**Exercise instructions:** Each line of the records that holds "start" should be shown in full.

________________

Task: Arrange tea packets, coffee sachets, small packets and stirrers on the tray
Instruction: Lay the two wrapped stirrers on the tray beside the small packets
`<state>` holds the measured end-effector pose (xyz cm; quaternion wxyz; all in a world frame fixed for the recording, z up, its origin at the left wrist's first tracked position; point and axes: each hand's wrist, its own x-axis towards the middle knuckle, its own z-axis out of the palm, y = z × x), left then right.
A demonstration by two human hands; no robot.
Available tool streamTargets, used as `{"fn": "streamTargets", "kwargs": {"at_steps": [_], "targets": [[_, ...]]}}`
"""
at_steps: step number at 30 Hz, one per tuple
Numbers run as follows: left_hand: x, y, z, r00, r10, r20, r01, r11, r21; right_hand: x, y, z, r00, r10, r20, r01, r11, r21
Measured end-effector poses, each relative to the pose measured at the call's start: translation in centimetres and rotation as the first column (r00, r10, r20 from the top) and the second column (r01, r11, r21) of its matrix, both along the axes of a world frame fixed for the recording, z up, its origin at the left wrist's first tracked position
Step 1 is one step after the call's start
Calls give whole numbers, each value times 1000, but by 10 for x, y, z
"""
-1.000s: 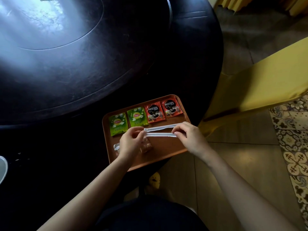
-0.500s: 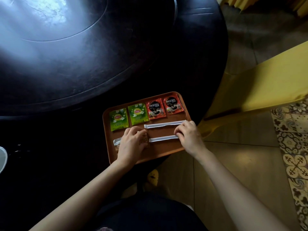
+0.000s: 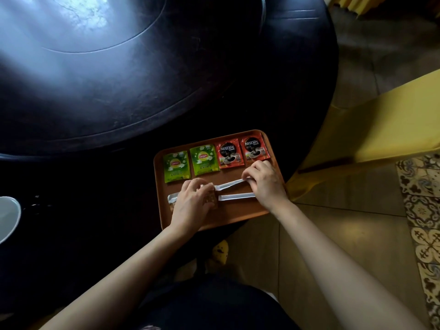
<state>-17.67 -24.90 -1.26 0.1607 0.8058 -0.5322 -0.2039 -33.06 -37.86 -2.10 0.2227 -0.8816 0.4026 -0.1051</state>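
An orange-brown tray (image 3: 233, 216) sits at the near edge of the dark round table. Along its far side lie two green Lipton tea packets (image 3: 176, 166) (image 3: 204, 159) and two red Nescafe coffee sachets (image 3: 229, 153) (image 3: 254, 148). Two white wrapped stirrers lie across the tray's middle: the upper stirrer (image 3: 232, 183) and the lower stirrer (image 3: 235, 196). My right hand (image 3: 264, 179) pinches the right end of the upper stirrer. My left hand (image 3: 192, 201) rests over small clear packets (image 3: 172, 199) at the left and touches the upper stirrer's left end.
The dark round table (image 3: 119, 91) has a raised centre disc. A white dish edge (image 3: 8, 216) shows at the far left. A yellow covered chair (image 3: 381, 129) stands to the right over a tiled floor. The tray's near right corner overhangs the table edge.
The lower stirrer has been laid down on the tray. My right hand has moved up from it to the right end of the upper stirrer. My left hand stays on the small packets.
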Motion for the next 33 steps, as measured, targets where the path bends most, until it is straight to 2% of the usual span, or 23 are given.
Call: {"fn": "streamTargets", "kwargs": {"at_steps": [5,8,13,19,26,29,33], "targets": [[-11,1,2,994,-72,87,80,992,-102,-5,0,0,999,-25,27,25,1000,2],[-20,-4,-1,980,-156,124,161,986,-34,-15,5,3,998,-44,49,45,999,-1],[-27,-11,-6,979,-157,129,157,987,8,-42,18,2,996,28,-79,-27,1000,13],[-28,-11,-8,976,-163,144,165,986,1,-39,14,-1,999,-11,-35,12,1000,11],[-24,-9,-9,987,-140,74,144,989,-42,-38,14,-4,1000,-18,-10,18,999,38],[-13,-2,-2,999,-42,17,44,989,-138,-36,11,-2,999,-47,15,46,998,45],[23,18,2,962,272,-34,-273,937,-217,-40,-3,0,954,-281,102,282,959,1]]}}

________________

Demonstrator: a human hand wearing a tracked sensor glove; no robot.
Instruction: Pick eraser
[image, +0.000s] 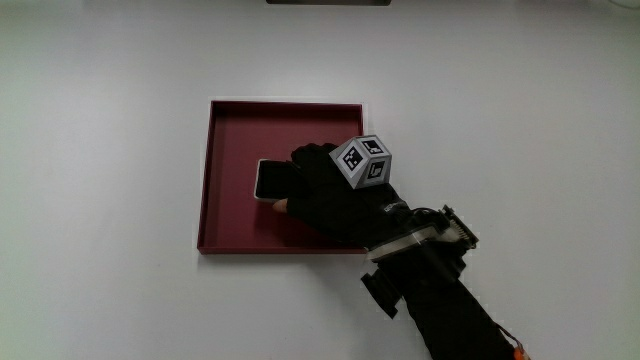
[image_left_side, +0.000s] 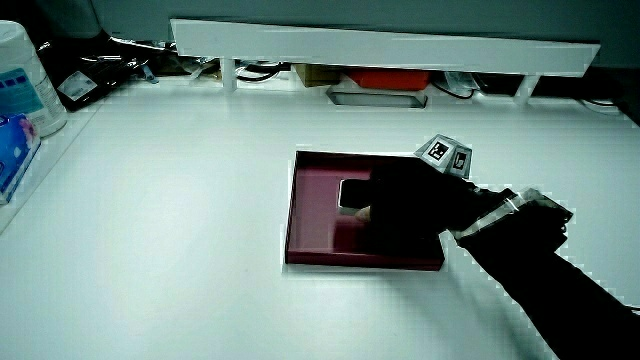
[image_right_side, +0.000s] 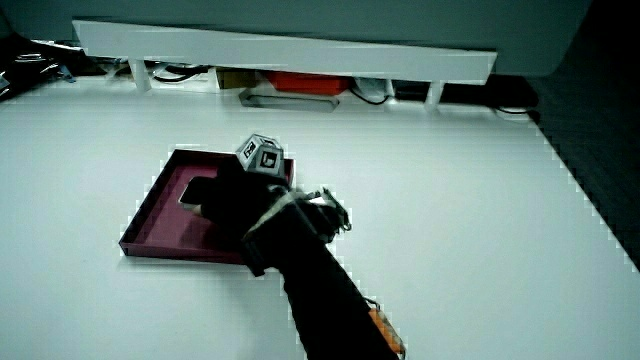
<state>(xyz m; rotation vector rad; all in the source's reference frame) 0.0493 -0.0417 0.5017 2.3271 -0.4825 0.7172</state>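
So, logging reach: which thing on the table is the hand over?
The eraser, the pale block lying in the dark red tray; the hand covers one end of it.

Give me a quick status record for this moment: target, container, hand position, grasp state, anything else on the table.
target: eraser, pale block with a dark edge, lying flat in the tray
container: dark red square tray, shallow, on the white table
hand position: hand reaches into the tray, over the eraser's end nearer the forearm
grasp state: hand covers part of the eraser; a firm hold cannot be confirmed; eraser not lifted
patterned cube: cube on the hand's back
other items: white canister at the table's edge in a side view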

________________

**Expected answer:**
Measured end-effector poses, each relative to the pose measured at the call's start: translation in centimetres and rotation as the first column (r00, r10, r20 from the top) and the second column (r01, r11, r21) of its matrix, both along the axes of a world frame fixed for the recording, z up, its origin at the left wrist's first tracked position
Step 1 is one step after the call's start

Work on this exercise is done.